In the meantime, Rebekah asks for Kol's (Nathaniel Buzolic) help to hurt Matt so that she can get revenge on Elena for stabbing her, but spending time with Matt makes her change her mind while Klaus confesses to Caroline that he likes her and keeps flirting with her all night. He reveals his passion for drawing and painting but Caroline keeps asking him to free Tyler (Michael Trevino) from the sire bond. Klaus asks her to leave and when she gets home, she finds a drawing sent to her by Klaus.

The ball ends and Esther is now able to complete the spell with Finn's help. She links all her children together and Finn tells her that he is ready to die. Elena tells Stefan Esther's plan on their way home and he is glad that Klaus will be dead. Elena tries to make Stefan care again but Stefan says he does not want to care because if he does the only thing he feels is pain and he leaves.

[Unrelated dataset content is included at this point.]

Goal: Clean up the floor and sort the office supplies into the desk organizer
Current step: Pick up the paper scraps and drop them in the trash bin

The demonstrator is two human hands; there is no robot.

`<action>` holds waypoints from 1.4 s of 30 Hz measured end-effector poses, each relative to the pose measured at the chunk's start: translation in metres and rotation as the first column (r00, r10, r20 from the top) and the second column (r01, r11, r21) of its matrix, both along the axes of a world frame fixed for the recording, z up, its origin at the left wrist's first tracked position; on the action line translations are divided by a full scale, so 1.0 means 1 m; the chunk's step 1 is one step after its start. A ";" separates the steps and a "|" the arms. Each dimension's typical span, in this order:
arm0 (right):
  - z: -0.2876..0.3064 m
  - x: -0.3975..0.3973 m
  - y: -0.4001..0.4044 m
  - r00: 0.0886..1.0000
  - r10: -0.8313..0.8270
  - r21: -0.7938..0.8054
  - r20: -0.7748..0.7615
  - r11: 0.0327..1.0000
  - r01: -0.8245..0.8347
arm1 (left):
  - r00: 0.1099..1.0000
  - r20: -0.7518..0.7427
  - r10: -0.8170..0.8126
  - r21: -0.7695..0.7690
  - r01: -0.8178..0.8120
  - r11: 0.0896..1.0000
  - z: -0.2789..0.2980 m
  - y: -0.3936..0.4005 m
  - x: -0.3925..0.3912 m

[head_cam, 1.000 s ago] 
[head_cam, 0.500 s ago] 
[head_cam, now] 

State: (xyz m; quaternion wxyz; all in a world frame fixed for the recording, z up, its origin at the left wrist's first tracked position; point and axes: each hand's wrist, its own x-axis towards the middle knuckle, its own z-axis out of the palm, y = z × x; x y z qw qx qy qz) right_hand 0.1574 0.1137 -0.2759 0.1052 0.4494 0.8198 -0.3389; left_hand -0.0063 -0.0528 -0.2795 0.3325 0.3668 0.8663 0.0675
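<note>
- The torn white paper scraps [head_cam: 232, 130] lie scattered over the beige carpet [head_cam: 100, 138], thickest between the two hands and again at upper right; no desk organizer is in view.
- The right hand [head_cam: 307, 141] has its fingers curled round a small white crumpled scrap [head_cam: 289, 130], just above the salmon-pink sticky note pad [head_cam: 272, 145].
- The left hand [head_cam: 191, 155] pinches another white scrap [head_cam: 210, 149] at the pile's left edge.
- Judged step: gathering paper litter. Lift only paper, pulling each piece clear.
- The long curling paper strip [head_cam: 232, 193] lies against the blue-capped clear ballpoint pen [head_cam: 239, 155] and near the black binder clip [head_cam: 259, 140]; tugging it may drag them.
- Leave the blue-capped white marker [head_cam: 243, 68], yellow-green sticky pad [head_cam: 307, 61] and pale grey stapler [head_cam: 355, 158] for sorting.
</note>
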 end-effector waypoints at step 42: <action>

Rebekah tries to talk to Matt the next day but he rejects her. Damon, who is also hurt with Elena's behavior, sees that Rebekah is hurt from Matt's rejection and the two of them end up at his bedroom having sex.

==Music==
In "Dangerous Liaisons" one can hear the songs:
- "Up in Flames" by She Wants Revenge
- "Short Change Hero" by The Heavy
- "Give Me Love" by Ed Sheeran
- "Devotion" by Hurts
- "Wrap My Mind Around You" by Trent Dabbs

==Reception==

===Ratings===
In its original American broadcast, "Dangerous Liaisons" was watched by 3.08 million; up by 0.34 from the previous episode.

===Reviews===
"Dangerous Liaisons" received positive reviews.

Dhalyn Warren from Fanbolt gave the episode an A rating saying that overall she loved the episode and it went by so fast. "This week’s episode of The Vampire Diaries featured a killer party! Literally. Beautiful gowns, dancing, not to mention a few snaps of the neck! The Original Family definitely knows how to throw a party, but we all know what happens when there’s an event in Mystic Falls. Dire consequences."

Carrie Raisler from The A.V. Club gave the episode a B+ rating saying that the episode is a "very fine" one and the Originals are the characters responsible for that. "It’s a bit hard to believe [The Originals], all of whom fit into the world of Mystic Falls so perfectly, only just arrived on the scene and are already capable of carrying the majority of an episode all by themselves. TVD doesn’t get enough credit for consistently creating characters that are interesting out of the gate and then using them wisely, therefore ingratiating them to the audience quickly."

Diana Steenbergen from IGN rated the episode with 9/10. "One thing The Vampire Diaries has made a point of emphasizing in the past is that Elena likes to make her own decisions, and this episode was another example of that. [...] The Season 3 version of Damon may be more in touch with his feelings, but he is still Damon and still has a tendency to act recklessly [...] he didn't take out his anger by compelling or killing some poor, innocent girl the way he had done in the past. For Damon, picking the fight with Kol and hooking up with Rebekah was actually progress."